■ Data provided ■
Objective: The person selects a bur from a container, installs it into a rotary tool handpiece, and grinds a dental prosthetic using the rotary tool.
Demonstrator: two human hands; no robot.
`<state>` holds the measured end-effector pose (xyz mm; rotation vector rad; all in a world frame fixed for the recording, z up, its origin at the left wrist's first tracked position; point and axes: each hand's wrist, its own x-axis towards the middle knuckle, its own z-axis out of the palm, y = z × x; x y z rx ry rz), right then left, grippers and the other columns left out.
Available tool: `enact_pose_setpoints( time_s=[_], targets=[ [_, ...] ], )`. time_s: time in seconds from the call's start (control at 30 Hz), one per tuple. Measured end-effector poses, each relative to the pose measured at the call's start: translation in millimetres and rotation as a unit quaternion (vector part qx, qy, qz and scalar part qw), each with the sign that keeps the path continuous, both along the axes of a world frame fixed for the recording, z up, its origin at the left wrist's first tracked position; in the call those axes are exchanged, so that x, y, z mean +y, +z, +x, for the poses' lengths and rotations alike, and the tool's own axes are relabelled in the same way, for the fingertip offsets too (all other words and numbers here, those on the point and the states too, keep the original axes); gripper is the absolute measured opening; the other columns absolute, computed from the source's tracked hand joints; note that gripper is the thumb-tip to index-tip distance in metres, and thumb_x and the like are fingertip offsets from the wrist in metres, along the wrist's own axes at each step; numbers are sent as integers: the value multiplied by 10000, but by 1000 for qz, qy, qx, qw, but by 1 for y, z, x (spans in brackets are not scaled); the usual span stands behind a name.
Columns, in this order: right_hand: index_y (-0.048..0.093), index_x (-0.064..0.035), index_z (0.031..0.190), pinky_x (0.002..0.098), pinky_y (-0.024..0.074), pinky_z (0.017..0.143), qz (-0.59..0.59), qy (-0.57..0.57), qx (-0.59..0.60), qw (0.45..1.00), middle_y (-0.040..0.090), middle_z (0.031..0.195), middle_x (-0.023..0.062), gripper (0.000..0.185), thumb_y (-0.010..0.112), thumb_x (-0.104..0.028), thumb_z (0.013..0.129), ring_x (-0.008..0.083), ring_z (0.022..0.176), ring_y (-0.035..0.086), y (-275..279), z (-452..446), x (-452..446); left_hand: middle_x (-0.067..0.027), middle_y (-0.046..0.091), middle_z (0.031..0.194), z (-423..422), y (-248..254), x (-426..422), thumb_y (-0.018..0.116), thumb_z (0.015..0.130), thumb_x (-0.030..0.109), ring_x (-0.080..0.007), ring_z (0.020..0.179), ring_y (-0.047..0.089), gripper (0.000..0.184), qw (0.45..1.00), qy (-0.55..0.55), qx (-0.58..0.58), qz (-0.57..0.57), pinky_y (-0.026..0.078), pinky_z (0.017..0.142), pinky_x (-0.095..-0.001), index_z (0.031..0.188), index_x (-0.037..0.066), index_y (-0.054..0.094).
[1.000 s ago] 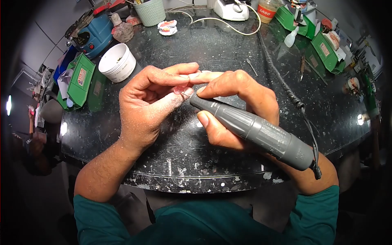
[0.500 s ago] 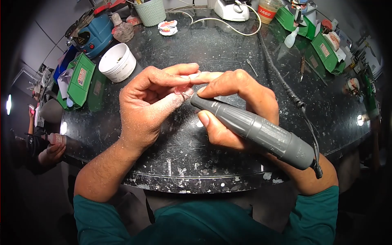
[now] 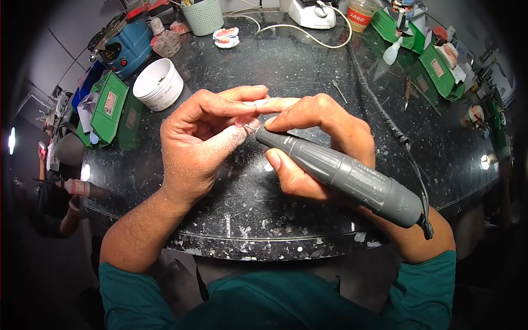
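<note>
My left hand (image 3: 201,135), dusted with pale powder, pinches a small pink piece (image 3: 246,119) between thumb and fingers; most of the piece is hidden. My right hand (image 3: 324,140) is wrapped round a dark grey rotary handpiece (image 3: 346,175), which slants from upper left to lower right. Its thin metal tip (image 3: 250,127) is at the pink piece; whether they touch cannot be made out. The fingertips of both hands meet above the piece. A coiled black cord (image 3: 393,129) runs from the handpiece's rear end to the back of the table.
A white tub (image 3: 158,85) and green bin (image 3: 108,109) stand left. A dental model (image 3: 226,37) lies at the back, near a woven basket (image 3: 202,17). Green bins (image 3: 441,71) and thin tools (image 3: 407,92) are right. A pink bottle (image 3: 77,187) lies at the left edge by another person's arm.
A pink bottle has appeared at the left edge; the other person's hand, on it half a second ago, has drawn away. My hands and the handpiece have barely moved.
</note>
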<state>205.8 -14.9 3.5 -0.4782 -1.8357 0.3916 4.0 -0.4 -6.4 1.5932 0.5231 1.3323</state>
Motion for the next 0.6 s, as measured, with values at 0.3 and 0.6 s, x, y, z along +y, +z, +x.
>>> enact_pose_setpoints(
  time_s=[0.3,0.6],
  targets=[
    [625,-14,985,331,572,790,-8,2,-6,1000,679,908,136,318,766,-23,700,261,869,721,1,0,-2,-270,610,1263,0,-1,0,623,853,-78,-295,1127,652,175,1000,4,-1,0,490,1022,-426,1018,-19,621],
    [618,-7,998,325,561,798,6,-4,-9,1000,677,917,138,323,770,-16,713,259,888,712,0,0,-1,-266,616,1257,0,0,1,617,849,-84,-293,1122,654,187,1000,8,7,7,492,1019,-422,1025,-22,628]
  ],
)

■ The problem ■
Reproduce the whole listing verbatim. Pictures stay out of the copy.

■ Your response ■
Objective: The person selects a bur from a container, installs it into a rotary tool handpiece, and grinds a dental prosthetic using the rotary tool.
Demonstrator: two human hands; no robot.
`<state>` holds the measured end-effector pose (xyz mm; rotation vector rad; all in a world frame fixed for the recording, z up, its origin at the left wrist's first tracked position; point and axes: each hand's wrist, its own x-axis towards the middle knuckle, its own z-axis out of the palm, y = z × x; x y z rx ry rz), right then left, grippers and the other columns left out.
Available tool: `enact_pose_setpoints( time_s=[_], targets=[ [_, ...] ], )`. time_s: time in seconds from the call's start (control at 30 Hz), one per tuple. Measured end-effector poses, each relative to the pose measured at the call's start: translation in millimetres and rotation as a unit quaternion (vector part qx, qy, qz and scalar part qw), each with the sign that keeps the path continuous, both along the axes of a world frame fixed for the recording, z up, its origin at the left wrist's first tracked position; in the call those axes are exchanged, so that x, y, z mean +y, +z, +x, for the poses' lengths and rotations alike, and the tool's own axes are relabelled in the same way, for the fingertip offsets too (all other words and numbers here, those on the point and the states too, keep the original axes); gripper is the absolute measured opening; the other columns absolute, computed from the source's tracked hand joints; note that gripper is the thumb-tip to index-tip distance in metres, and thumb_x and the like are fingertip offsets from the wrist in metres, along the wrist's own axes at each step; numbers are sent as integers: the value multiplied by 10000, but by 1000 for qz, qy, qx, qw, but by 1 for y, z, x (spans in brackets are not scaled); the usual span stands behind a name.
Columns, in this order: right_hand: index_y (-0.048..0.093), index_x (-0.064..0.035), index_z (0.031..0.190), pinky_x (0.002..0.098), pinky_y (-0.024..0.074), pinky_z (0.017..0.143), qz (-0.59..0.59), qy (-0.57..0.57), qx (-0.59..0.60), qw (0.45..1.00), middle_y (-0.040..0.090), middle_z (0.031..0.195), middle_x (-0.023..0.062), gripper (0.000..0.185), thumb_y (-0.010..0.112), thumb_x (-0.104..0.028), thumb_z (0.013..0.129), ring_x (-0.008..0.083), ring_z (0.022..0.176), ring_y (-0.035..0.086), y (-275..279), z (-452..446), x (-452..446); left_hand: middle_x (-0.067..0.027), middle_y (-0.046..0.091), middle_z (0.031..0.194), z (-423..422), y (-248..254), x (-426..422), thumb_y (-0.018..0.116), thumb_z (0.015..0.130), thumb_x (-0.030..0.109), ring_x (-0.080..0.007), ring_z (0.020..0.179), ring_y (-0.047..0.089), gripper (0.000..0.184), qw (0.45..1.00), qy (-0.55..0.55), qx (-0.58..0.58), qz (-0.57..0.57), pinky_y (-0.026..0.078), pinky_z (0.017..0.142), pinky_x (-0.095..-0.001), index_z (0.031..0.188), index_x (-0.037..0.066), index_y (-0.054..0.094).
[1.000 s ago] 
[0.500 s ago] 
[now] 
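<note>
My left hand (image 3: 201,135), dusted with pale powder, pinches a small pink piece (image 3: 246,119) between thumb and fingers; most of the piece is hidden. My right hand (image 3: 324,140) is wrapped round a dark grey rotary handpiece (image 3: 346,175), which slants from upper left to lower right. Its thin metal tip (image 3: 250,127) is at the pink piece; whether they touch cannot be made out. The fingertips of both hands meet above the piece. A coiled black cord (image 3: 393,129) runs from the handpiece's rear end to the back of the table.
A white tub (image 3: 158,85) and green bin (image 3: 108,109) stand left. A dental model (image 3: 226,37) lies at the back, near a woven basket (image 3: 202,17). Green bins (image 3: 441,71) and thin tools (image 3: 407,92) are right. A pink bottle (image 3: 77,187) lies at the left edge by another person's arm.
A pink bottle has appeared at the left edge; the other person's hand, on it half a second ago, has drawn away. My hands and the handpiece have barely moved.
</note>
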<state>205.8 -14.9 3.5 -0.4782 -1.8357 0.3916 4.0 -0.4 -6.4 1.5932 0.5231 1.3323</state>
Motion for the next 0.6 s, as measured, with values at 0.3 and 0.6 s, x, y, z along +y, +z, +x.
>>> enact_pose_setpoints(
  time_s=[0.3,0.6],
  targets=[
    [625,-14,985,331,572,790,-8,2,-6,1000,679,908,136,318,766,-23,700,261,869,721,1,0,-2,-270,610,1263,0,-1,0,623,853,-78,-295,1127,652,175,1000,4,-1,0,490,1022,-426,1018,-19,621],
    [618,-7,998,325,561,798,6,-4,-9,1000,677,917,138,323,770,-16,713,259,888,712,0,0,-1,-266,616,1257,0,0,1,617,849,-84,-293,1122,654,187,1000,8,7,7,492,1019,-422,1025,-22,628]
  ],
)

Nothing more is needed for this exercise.